Compared with Multiple Discriminate Analysis Model and neural network Models in Predicting Bankruptcy of the listed Companies in Tehran Stock Exchange

Document Type : Original Article

Authors

10.22034/iaar.2013.104532

Abstract

The main purpose of this paper is prediction of corporate financial bankruptcy using Artificial Neural Networks 1380-1389. The mean values of key ratios reported in past bankruptcy studies were selected for neural network inputs (Working capital to total assets, Net income to total assets, Total debt to total assets, Curent assets to current liabilities, Quick assets to current liabilities).

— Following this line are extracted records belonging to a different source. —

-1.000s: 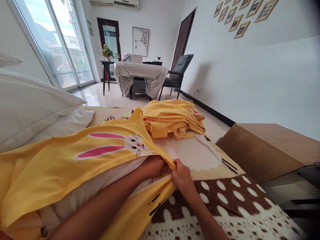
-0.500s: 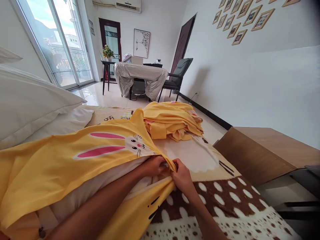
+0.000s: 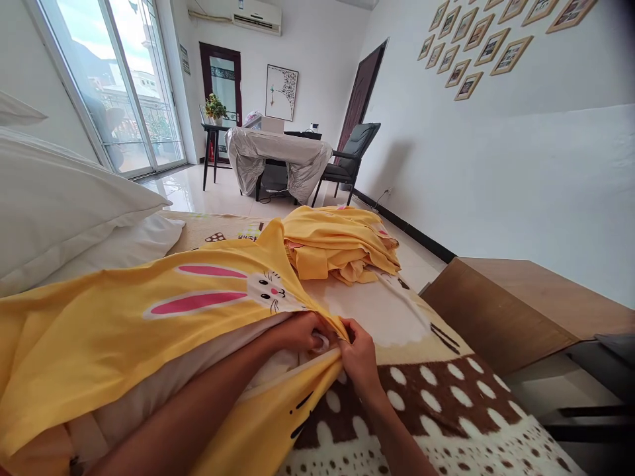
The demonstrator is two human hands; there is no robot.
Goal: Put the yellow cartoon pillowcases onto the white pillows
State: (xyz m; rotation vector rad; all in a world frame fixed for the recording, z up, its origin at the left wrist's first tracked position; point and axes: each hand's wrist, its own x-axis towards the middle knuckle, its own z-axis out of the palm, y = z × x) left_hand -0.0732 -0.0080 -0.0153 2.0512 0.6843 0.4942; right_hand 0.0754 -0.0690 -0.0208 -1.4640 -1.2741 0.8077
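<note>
A yellow pillowcase [image 3: 99, 337] printed with a long-eared rabbit lies open along its near side on the bed, with white padded bedding, apparently a pillow [image 3: 149, 396], showing inside it. My left hand [image 3: 308, 330] reaches in through the opening to the corner. Its fingers are curled around a bit of white fabric, partly hidden by the yellow cloth. Just right of it, my right hand [image 3: 359, 354] pinches the pillowcase's corner between thumb and fingers from outside. The two hands are close together, and the cloth is drawn tight toward the right hand.
Beyond the pillowcase sits a heap of folded yellow cloth [image 3: 337, 241]. White pillows [image 3: 74, 205] are stacked at left. A patterned blanket [image 3: 436, 390] covers the bed. Right of the bed stands a brown wooden table [image 3: 501, 317]. Farther back are a covered table [image 3: 278, 142] and a black chair [image 3: 352, 155].
The view has tilted up slightly. Inside the corner, my left hand has shifted a little and more white fabric shows at its fingers. My right hand keeps its pinch.
</note>
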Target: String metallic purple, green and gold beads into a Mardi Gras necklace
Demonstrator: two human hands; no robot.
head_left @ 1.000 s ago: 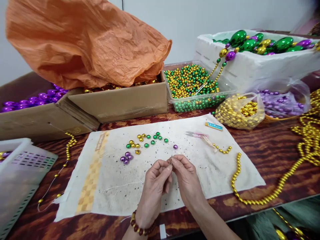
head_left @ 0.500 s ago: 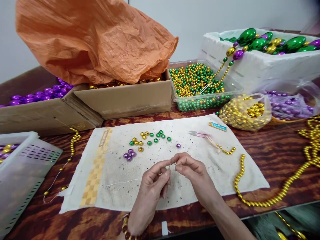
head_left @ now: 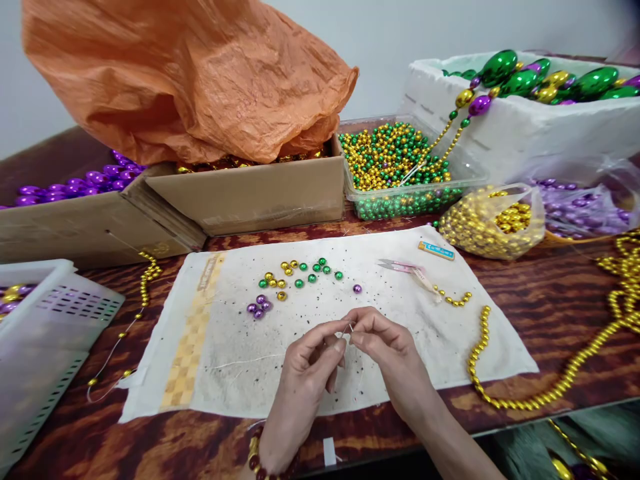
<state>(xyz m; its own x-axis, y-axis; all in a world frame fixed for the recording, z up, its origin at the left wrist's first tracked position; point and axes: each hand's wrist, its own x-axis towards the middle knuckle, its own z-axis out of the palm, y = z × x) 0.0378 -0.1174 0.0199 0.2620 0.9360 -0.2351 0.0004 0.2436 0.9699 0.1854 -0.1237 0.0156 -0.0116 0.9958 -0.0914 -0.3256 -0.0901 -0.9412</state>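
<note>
My left hand (head_left: 307, 373) and my right hand (head_left: 387, 350) meet over the lower middle of a white cloth (head_left: 240, 393). Both are closed in a pinch, fingertips nearly touching, on a thin thread or wire (head_left: 345, 329); a short pale tip shows at the right fingers. Beyond them on the cloth lie loose green beads (head_left: 313, 278), gold beads (head_left: 281, 295), purple beads (head_left: 259, 312) and a single purple bead (head_left: 357, 289). Small scissors (head_left: 400, 267) rest to the right, near a short gold bead piece (head_left: 457, 300).
Cardboard boxes (head_left: 250, 200) stand at the back under an orange sheet (head_left: 200, 87). Beside them are a clear bead tub (head_left: 415, 187), a white foam box (head_left: 525, 133) and a bag of gold beads (head_left: 480, 223). A white basket (head_left: 45, 347) is left; a gold bead string (head_left: 550, 397) is right.
The view has shifted very slightly. Both hands keep their pinch in nearly the same place, and the beads have not moved.
</note>
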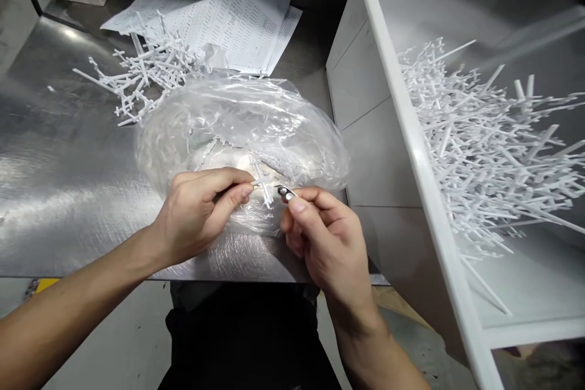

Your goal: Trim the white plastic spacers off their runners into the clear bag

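Note:
My left hand [208, 207] pinches a thin white plastic sprue [265, 187] with short cross branches between thumb and fingertips. Close to its right side, my right hand [322, 231] grips a small shiny metal clipper [286, 193], its tip pointing at the sprue. Most of the clipper is hidden in the fingers, so I cannot tell whether its jaws touch the plastic. Under and behind both hands lies an open clear plastic bag [247, 113]. Pale small pieces [242, 164] show inside it, too blurred to make out singly.
A heap of white sprues [155, 67] lies on the metal table [59, 152], behind the bag's left side. Printed sheets [228, 18] rest at the back. To the right, a white bin [418, 158] with a raised rim holds many more sprues [484, 146].

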`<state>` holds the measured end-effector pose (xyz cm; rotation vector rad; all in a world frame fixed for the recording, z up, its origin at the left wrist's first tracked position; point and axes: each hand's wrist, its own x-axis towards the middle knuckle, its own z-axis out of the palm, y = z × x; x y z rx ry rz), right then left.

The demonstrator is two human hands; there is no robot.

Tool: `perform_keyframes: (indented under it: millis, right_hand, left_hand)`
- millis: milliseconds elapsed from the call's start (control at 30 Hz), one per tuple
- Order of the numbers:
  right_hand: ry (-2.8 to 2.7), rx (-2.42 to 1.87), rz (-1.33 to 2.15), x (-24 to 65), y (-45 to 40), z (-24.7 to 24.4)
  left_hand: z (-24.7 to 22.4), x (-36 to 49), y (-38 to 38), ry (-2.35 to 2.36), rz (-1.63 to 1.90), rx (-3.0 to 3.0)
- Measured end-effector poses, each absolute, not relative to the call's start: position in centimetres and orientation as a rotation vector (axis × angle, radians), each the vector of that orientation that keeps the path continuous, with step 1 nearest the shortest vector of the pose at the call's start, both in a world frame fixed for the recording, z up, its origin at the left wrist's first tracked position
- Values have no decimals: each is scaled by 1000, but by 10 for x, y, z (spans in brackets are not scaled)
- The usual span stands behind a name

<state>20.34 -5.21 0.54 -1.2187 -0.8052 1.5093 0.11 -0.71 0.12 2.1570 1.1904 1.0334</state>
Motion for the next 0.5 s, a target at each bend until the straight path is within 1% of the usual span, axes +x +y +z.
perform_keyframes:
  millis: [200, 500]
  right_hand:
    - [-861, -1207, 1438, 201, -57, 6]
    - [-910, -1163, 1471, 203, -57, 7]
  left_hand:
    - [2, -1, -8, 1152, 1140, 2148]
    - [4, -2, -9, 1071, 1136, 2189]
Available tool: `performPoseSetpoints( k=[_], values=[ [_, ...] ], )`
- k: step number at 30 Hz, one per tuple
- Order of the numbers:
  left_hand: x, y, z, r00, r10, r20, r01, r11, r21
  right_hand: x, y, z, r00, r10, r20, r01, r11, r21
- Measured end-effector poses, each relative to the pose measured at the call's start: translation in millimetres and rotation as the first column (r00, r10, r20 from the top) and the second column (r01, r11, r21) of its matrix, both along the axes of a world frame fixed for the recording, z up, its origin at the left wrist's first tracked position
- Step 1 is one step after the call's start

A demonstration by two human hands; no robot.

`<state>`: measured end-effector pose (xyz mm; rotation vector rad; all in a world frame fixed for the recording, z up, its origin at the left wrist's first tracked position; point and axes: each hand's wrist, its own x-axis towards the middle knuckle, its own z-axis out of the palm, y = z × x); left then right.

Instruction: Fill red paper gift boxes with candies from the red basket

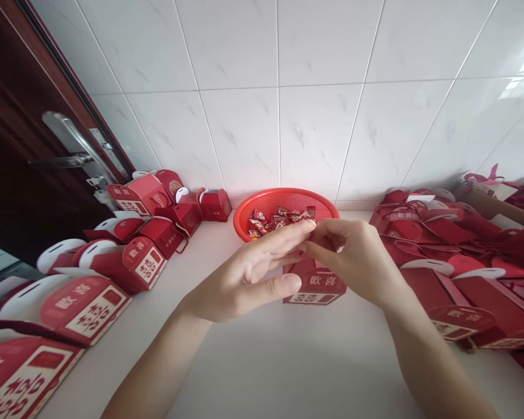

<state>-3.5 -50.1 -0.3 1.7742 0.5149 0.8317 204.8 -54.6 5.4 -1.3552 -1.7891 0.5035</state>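
A small red gift box (315, 286) with white and gold lettering stands on the white surface in front of me, its upper part covered by my hands. My left hand (244, 279) reaches over the box's left side, fingers stretched out and thumb apart, with nothing visible in it. To the right, my right hand (358, 259) is above the box with its fingers pinched near my left fingertips. What they hold, if anything, is hidden. Just behind is a red plastic basket (241, 218) containing small red-wrapped candies (262, 221).
Several red gift boxes (146, 265) with white handle tabs line the left side. More red boxes (441, 297), some stacked, crowd the right beside a cardboard carton (498, 201). A tiled wall (310, 116) closes the back; a dark door with a metal handle (76, 151) is at left.
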Motion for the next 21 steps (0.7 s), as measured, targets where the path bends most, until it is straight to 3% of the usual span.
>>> performPoseSetpoints(
  k=[4, 7, 9, 10, 15, 21],
  values=[
    [3.1, 0.4, -0.5, 0.972, 0.205, -0.117, -0.177, 0.960, 0.218, -0.1, 1.9, -0.6, 0.999, 0.028, -0.046, -0.029, 0.999, -0.036],
    [12.7, 2.8, -8.3, 0.870, 0.471, -0.147, -0.363, 0.813, 0.456, -2.6, 2.9, -2.2, 0.998, 0.006, -0.056, -0.007, 1.000, -0.017],
    [20.3, 4.8, -15.7, 0.808, 0.560, -0.184, -0.394, 0.746, 0.537, -4.5, 3.2, -2.9, 0.998, -0.008, -0.058, 0.008, 1.000, -0.004],
    [23.6, 5.5, -19.2, 0.797, 0.563, -0.219, -0.382, 0.750, 0.540, -5.1, 3.3, -3.0, 0.998, -0.008, -0.057, 0.008, 1.000, -0.008],
    [30.2, 6.4, -27.5, 0.828, 0.416, -0.376, -0.270, 0.883, 0.383, -3.4, 3.8, -2.8, 0.999, 0.020, 0.028, -0.019, 0.999, -0.048],
    [28.0, 13.1, -30.5, 0.751, 0.329, -0.573, -0.162, 0.932, 0.323, 0.7, 8.8, -9.5, 0.956, 0.093, 0.278, -0.046, 0.984, -0.171]
  ],
)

The neural network used in this research is Multilayer Perceptron (MLP) that trained with backpropagation algorithm, and contained three-layer feedforward neural network with 5,18,2 number of neurons in input, hidden and output layer respectively. The samples of this research consist of bankrupt and non-bankrupt groups. Bankruptcy group was Manufacturing Corporations that were included Article 141 of Mercantile law within 1380-1389 and non-bankruptcy group selected by random sampling. The data is analysed using a more traditional method of bankruptcy prediction, multivariate discriminant analysis. A comparison of the predictive abilities of both the neural network and the discriminant analysis method is presented. Also, accuracy prediction of neural network is presented by ROC curve.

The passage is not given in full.